* YOUR ASSIGNMENT
Reproduce the data in its entirety, exactly as written.

BEGIN

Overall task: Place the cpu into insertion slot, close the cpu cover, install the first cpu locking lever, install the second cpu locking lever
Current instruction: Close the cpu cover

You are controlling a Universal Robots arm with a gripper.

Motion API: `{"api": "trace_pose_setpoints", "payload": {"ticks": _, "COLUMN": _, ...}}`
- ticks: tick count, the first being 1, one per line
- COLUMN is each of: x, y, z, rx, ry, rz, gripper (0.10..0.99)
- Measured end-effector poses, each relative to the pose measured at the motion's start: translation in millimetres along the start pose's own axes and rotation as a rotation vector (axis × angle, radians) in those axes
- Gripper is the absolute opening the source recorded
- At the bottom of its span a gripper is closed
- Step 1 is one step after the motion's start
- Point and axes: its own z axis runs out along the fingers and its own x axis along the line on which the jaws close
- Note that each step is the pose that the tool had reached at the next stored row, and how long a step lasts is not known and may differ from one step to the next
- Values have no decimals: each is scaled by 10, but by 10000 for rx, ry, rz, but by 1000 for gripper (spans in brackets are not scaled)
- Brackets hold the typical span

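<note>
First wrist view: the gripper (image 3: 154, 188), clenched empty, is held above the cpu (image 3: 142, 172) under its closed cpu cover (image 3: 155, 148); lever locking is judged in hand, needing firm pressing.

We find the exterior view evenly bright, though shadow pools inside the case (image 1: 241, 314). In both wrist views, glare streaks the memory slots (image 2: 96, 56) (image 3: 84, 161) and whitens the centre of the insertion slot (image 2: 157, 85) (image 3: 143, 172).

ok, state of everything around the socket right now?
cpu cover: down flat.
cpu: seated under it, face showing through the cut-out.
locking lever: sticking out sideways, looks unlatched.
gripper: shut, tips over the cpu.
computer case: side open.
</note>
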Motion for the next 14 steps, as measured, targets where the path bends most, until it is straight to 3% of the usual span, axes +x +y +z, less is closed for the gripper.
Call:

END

* TASK SOLUTION
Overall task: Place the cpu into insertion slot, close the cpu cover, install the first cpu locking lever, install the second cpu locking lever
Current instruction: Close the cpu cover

You are controlling a Universal Robots arm with a gripper.

Motion API: `{"api": "trace_pose_setpoints", "payload": {"ticks": _, "COLUMN": _, ...}}`
- ticks: tick count, the first being 1, one per line
- COLUMN is each of: x, y, z, rx, ry, rz, gripper (0.10..0.99)
- Measured end-effector poses, each relative to the pose measured at the motion's start: translation in millimetres along the start pose's own axes and rotation as a rotation vector (axis × angle, radians) in those axes
- Gripper is the absolute opening the source recorded
- At the bottom of its span a gripper is closed
- Step 1 is one step after the motion's start
- Point and axes: its own z axis runs out along the fingers and its own x axis along the line on which the jaws close
- Note that each step is the pose that the tool had reached at the next stored row, and how long a step lasts is not known and may differ from one step to the next
- Values have no decimals: each is scaled by 10, but by 10000 for rx, ry, rz, but by 1000 for gripper (spans in brackets are not scaled)
- Brackets hold the typical span

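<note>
First wrist view: the gripper (image 3: 154, 188), clenched empty, is held above the cpu (image 3: 142, 172) under its closed cpu cover (image 3: 155, 148); lever locking is judged in hand, needing firm pressing.

We find the exterior view evenly bright, though shadow pools inside the case (image 1: 241, 314). In both wrist views, glare streaks the memory slots (image 2: 96, 56) (image 3: 84, 161) and whitens the centre of the insertion slot (image 2: 157, 85) (image 3: 143, 172).

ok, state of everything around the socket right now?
cpu cover: down flat.
cpu: seated under it, face showing through the cut-out.
locking lever: sticking out sideways, looks unlatched.
gripper: shut, tips over the cpu.
computer case: side open.
</note>
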Motion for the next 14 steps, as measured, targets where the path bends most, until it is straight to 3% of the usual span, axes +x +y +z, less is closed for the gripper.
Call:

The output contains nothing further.